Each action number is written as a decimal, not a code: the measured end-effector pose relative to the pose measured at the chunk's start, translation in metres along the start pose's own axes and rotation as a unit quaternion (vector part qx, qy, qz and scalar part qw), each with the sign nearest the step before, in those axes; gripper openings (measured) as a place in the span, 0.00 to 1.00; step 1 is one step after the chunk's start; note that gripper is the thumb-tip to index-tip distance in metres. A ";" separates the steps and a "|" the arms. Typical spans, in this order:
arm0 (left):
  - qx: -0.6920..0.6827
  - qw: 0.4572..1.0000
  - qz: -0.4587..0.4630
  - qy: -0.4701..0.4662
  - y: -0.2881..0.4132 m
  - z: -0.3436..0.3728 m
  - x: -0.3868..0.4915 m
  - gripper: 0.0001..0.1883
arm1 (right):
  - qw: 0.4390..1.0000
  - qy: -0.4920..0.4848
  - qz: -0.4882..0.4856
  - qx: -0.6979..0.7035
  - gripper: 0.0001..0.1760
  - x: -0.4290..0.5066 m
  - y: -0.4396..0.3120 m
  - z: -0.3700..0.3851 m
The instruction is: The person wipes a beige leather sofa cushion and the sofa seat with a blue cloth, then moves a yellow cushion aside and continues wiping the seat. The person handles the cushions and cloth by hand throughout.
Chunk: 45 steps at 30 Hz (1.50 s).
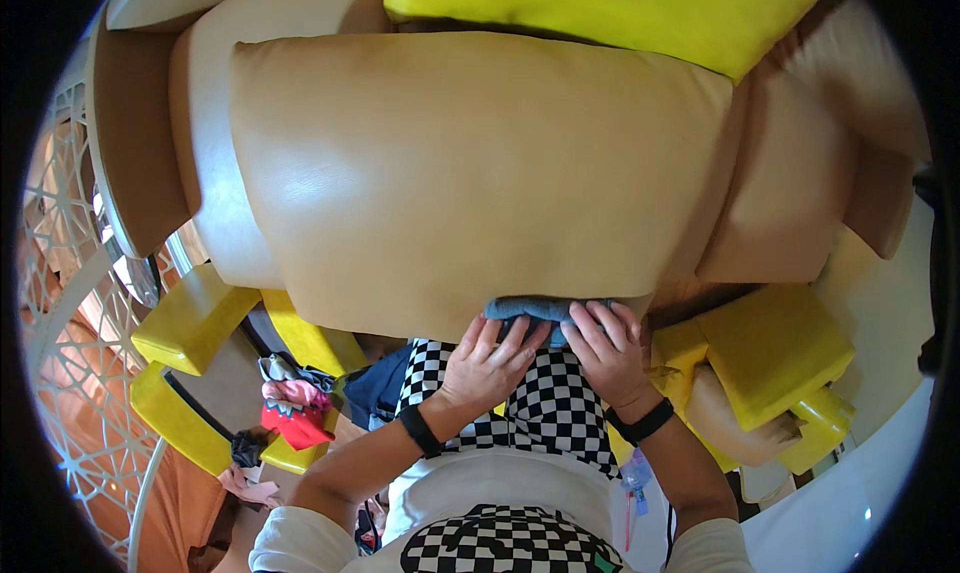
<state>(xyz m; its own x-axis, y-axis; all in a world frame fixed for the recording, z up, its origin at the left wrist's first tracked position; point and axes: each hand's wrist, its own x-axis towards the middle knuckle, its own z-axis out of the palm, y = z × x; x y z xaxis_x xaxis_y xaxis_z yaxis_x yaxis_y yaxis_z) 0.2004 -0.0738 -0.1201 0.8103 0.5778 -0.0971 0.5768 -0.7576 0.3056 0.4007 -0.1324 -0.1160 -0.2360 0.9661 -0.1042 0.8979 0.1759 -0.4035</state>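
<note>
A rolled or folded blue-grey cloth (pixel 529 308) lies against the front edge of a large tan leather-like cushion (pixel 465 168), close to my body. From the left, my left hand (pixel 495 363) grips it, with the fingertips over its near side. My right hand (pixel 611 355) has its fingers curled over the cloth's right end, and the thumb side faces the left hand. Both thumbs and the cloth's underside are mostly hidden. Each wrist wears a black band.
Behind the cushion stands a yellow-green cushion (pixel 600 10). Yellow padded stools (pixel 772 355) are at right. A yellow seat (pixel 195 318) at left stands near piled clothes, including a red garment (pixel 296 423). A white lattice screen (pixel 97 363) borders the far left.
</note>
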 end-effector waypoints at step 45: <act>0.055 0.962 0.184 -0.196 0.078 0.012 0.081 0.20 | 0.858 0.097 0.298 0.407 0.15 -0.086 0.048 0.058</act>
<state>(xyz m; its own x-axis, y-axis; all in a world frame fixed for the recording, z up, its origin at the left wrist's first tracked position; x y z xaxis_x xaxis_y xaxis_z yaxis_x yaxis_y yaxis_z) 0.3129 -0.0898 -0.1158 0.9257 0.1216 -0.3581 0.2332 -0.9289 0.2876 0.4424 -0.2183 -0.1789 0.3109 0.8661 -0.3915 0.2620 -0.4740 -0.8406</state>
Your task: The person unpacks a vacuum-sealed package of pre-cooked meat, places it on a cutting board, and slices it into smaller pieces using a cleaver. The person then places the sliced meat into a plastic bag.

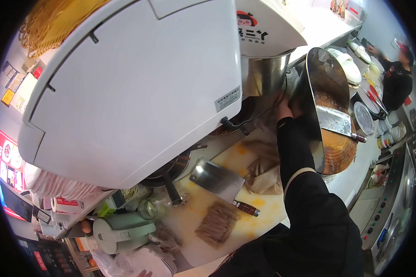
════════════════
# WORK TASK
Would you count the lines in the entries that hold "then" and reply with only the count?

# PROBLEM SOLUTION
2